Again, Guy Squires became uneasy. He could see only darkness inside the apartment. There weren't even any grayish lumps where chairs or couches would be. "It's too dark," he said.

"Silly me," said the brunette, reached around him, and flicked on a light switch, bathing the apartment in bright light from an overhead fixture. "Is that better?" she said.

But it wasn't.

The apartment was bare. There were dust-covered floors and tall, grimy windows and hideous velvet wallpaper sporting plump, pink cherubs. But no furniture.

Guy Squires asked, "You live here?" He noticed an odd smell from her. It was subtle and unmistakable—the tangy smell of the earth.

"Not exactly," she answered. "Please. Go in. I'll read to you. I'd love to read to you. I've been reading for a very long time."

He glanced at her. He thought that her looks had changed. Her dark eyes had lost some of their color. And her luxurious shoulder-length hair looked longer, wilder.

"Go on in," she said once more, and she attempted another coy look. But it worked badly. The line of her mouth was too hard and thin, and her eyes were too narrow.

Guy Squires said, "I'm afraid this was a mistake."

"Mistake," echoed the brunette. "Mistake," she said again. "No mistake, Jack." And she put her hand in the small of his back and pushed him into the room.

He stumbled, went face down on the bare floor, turned his head, looked openmouthed at her as she came in through the doorway.

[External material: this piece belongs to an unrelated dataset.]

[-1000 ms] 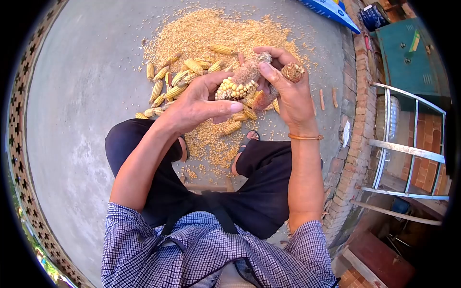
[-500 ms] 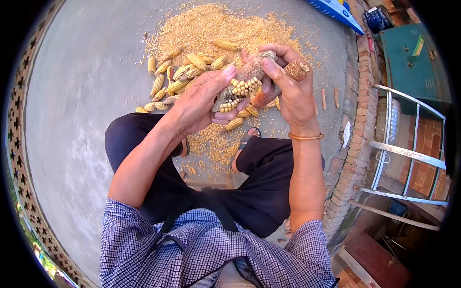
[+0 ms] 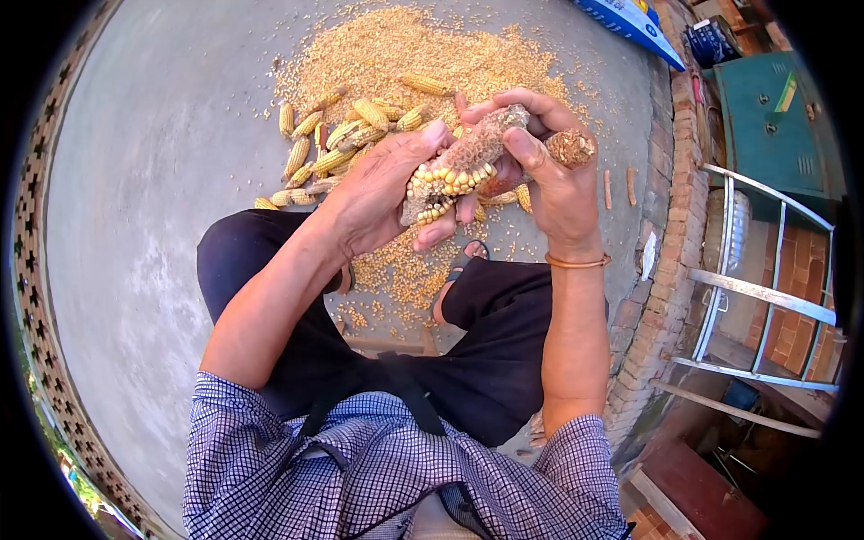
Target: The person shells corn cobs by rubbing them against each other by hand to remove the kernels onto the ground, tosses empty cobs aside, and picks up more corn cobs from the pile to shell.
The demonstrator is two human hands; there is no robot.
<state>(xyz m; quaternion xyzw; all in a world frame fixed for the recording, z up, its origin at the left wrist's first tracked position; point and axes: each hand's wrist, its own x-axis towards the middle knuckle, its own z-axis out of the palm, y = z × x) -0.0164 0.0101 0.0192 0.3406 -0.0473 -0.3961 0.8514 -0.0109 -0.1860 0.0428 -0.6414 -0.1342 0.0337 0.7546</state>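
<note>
A partly shelled corn cob [image 3: 470,155] is held slantwise between my hands, with yellow kernels left around its lower end and bare cob above. My left hand [image 3: 387,184] wraps round the kernel end, thumb on top. My right hand [image 3: 553,175] holds the upper end between thumb and fingers. A second, bare cob [image 3: 570,148] is also in my right hand, its end sticking out past the thumb. Beyond my left hand lie several unshelled corn cobs [image 3: 346,135] in a heap, against a wide spread of loose kernels [image 3: 396,49].
More kernels [image 3: 396,283] lie between my feet. Thin bare cobs [image 3: 631,186] rest on the floor at the right, beside a low brick edge [image 3: 670,234]. Farther right stand a metal rack [image 3: 765,286] and a green cabinet [image 3: 774,126]. A blue bag [image 3: 630,29] lies at the top.
My left thumb has moved from the cob's lower side to its top. The cob has turned in my hands, and my right fingers have shifted along its upper end.
</note>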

She was holding the bad paperback book in front of her as she glided toward him. Her hair had grown and was the length of her body; it caressed her—it was
alive
. And as she approached, as she held the bad paperback book in front of her like a weapon, she leaned over and he saw that her eyes were blank, that they bore no color at all, and that her mouth was lipless and impossibly wide—it terminated at the sides of her head, like the mouth of a toad.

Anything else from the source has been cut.